La exigencia del cumplimiento de un comportamiento acorde a las normativas señaladas se está haciendo una norma de conducta de los mercados, que ha ido incorporando la denominada Responsabilidad Social Corporativa. Esta pasó de su carácter original filantrópico a una normativa con requisitos de exigencia progresivamente exigibles por la fuerza del propio mercado, y crecientemente activados con políticas de los Gobiernos. Muchos Estados comienzan a desarrollar agendas públicas para promover un mejor comportamiento empresarial (por ejemplo a través del mecanismo de compras públicas o de la protección al consumidor) y algunos han comenzado incluso a desarrollar planes estratégicos sobre Empresas y Derechos Humanos para acometer de manera más sistemática la compleja tarea de la sostenibilidad y en particular la necesidad de diálogo y trabajo conjunto entre empresas, Estados y sociedad civil que conviertan las directrices y guías internacionales, los códigos de conducta sectoriales y las buenas intenciones en marcos regulatorios efectivos.

En el debate internacional sobre la Agenda de Desarrollo Post-2015 se está poniendo nuevo énfasis en los derechos humanos, la sostenibilidad y la Responsabilidad Social Empresarial apoyado por el acuerdo de la ONU sobre los Principios Rectores en materia de Empresas y Derechos Humanos y por directrices específicas, como el Comentario General No.16 del Comité sobre Derechos del Niño sobre La Responsabilidad de los Estados respecto del Impacto del Sector Empresarial en la Infancia.
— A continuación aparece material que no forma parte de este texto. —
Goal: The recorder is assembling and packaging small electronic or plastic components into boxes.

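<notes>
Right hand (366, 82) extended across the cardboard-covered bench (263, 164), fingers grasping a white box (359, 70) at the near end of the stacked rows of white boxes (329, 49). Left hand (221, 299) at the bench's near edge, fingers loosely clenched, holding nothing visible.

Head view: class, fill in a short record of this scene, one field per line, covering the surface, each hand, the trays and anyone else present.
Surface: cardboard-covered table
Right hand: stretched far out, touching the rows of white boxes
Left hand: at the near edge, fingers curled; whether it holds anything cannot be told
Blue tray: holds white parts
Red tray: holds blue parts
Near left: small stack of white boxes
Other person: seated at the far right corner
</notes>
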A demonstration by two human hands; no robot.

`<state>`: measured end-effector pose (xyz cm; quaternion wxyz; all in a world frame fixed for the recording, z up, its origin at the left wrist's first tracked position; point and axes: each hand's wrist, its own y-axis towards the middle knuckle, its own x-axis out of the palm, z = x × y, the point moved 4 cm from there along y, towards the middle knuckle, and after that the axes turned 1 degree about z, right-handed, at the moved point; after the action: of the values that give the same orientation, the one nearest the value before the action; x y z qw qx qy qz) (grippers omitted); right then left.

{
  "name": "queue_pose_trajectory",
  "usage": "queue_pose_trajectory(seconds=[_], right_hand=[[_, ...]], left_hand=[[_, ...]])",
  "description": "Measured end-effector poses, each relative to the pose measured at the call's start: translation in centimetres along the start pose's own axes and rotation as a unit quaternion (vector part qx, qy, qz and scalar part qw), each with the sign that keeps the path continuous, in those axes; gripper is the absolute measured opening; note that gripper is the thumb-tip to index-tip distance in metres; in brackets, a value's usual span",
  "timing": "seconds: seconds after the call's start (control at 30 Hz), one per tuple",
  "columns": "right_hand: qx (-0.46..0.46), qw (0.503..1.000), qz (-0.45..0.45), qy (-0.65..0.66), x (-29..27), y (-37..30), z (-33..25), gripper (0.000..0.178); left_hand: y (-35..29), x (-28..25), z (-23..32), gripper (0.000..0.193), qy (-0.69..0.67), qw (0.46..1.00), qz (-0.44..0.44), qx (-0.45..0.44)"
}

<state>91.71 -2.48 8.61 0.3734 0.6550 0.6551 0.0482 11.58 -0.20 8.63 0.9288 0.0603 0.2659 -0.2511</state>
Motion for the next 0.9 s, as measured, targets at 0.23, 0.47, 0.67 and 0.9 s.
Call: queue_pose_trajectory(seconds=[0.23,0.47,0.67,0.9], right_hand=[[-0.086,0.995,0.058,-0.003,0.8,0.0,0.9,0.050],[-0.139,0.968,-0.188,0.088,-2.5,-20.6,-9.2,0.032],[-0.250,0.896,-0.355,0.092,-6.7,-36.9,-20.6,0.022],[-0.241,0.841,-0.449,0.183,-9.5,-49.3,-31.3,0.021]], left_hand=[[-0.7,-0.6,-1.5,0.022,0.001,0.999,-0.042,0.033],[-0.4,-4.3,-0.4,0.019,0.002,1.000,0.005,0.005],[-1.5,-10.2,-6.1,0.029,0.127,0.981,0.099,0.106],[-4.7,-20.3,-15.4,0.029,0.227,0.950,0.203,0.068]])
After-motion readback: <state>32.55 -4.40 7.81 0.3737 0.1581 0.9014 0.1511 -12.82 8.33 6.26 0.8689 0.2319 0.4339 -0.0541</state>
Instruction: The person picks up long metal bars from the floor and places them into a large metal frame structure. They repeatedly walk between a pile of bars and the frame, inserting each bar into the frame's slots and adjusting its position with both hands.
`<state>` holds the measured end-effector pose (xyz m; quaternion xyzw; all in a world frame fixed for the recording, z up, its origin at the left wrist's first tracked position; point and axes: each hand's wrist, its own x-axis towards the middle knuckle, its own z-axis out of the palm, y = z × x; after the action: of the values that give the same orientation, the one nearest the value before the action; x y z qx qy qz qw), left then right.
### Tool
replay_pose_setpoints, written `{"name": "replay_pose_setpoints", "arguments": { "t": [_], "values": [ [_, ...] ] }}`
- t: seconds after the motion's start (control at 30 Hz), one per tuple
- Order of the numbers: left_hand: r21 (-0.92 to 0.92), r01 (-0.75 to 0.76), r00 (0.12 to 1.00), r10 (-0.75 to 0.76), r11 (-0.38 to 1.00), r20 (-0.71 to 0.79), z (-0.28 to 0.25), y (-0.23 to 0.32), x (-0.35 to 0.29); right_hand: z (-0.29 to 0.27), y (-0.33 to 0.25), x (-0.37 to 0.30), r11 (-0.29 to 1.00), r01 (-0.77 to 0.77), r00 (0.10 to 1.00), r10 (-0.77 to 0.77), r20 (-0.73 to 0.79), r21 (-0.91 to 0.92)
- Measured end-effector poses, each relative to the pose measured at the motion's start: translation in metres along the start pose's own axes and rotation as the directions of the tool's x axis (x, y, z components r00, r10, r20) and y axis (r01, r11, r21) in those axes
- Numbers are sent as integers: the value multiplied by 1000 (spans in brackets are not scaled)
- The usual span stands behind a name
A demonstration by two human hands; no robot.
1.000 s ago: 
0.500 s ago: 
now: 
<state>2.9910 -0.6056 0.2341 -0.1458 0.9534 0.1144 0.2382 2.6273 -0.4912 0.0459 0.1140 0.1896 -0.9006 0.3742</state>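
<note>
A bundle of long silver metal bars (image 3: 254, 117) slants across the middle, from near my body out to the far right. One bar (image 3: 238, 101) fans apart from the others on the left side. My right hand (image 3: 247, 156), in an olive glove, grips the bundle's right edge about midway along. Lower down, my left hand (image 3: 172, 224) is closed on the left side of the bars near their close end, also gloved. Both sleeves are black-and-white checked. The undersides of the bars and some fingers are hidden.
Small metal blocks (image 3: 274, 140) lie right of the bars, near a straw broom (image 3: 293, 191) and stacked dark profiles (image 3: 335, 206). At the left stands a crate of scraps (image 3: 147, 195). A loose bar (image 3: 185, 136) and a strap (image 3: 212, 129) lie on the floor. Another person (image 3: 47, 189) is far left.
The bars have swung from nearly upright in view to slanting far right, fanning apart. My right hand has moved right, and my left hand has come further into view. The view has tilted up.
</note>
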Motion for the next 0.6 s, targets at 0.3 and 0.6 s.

En Chile ha habido diversas iniciativas en materia de Desarrollo Sostenible y RSE, desde la incorporación de cláusulas sociales y ambientales en sus TLCs hasta la creación de un Consejo de la RSE, asesor del Ministro de Economía e integrado por representantes de diversas agencias de Gobierno así como de sectores empresariales, sindicales y de la sociedad civil. Esta incipiente iniciativa debiera ser profundizada en el próximo período para impregnar una agenda nacional que responda a las necesidades de un desarrollo potente, equilibrado y acorde con los compromisos internacionales de Chile. Es mediante la cooperación y diálogo entre diferentes actores sociales, económicos y políticos y dando impulso a la cooperación entre el Estado y el sector empresarial en su conjunto, sea éste pequeño, mediano o grande, esté o no inmerso en la economía global o desde la empresa familiar, que lograremos que el respeto de los derechos humanos y el medio ambiente sean objetivos tan importante de la acción de las empresas como su rentabilidad.

En síntesis, proponemos que el Ministerio de Relaciones Exteriores ejerza un papel importante de liderazgo y coordinación en conjunto con los Ministerios encargados de los temas sectoriales (Economía, Trabajo, Medio Ambiente y Desarrollo Social) y en consulta con organizaciones empresariales y de la sociedad civil para avanzar hacia una plataforma de política de Desarrollo Sostenible, con alcance nacional e internacional. Ésta debe reflejarse en la política exterior y la política interna de Chile con temas que están en el interés de la ciudadanía y respecto de los cuales el Estado tiene un deber de cumplir y hacer cumplir para que confluyan las agendas de Derechos Humanos, Desarrollo Sostenible, Laboral y Ambiental, en plena consonancia con el Programa de la Presidenta Bachelet.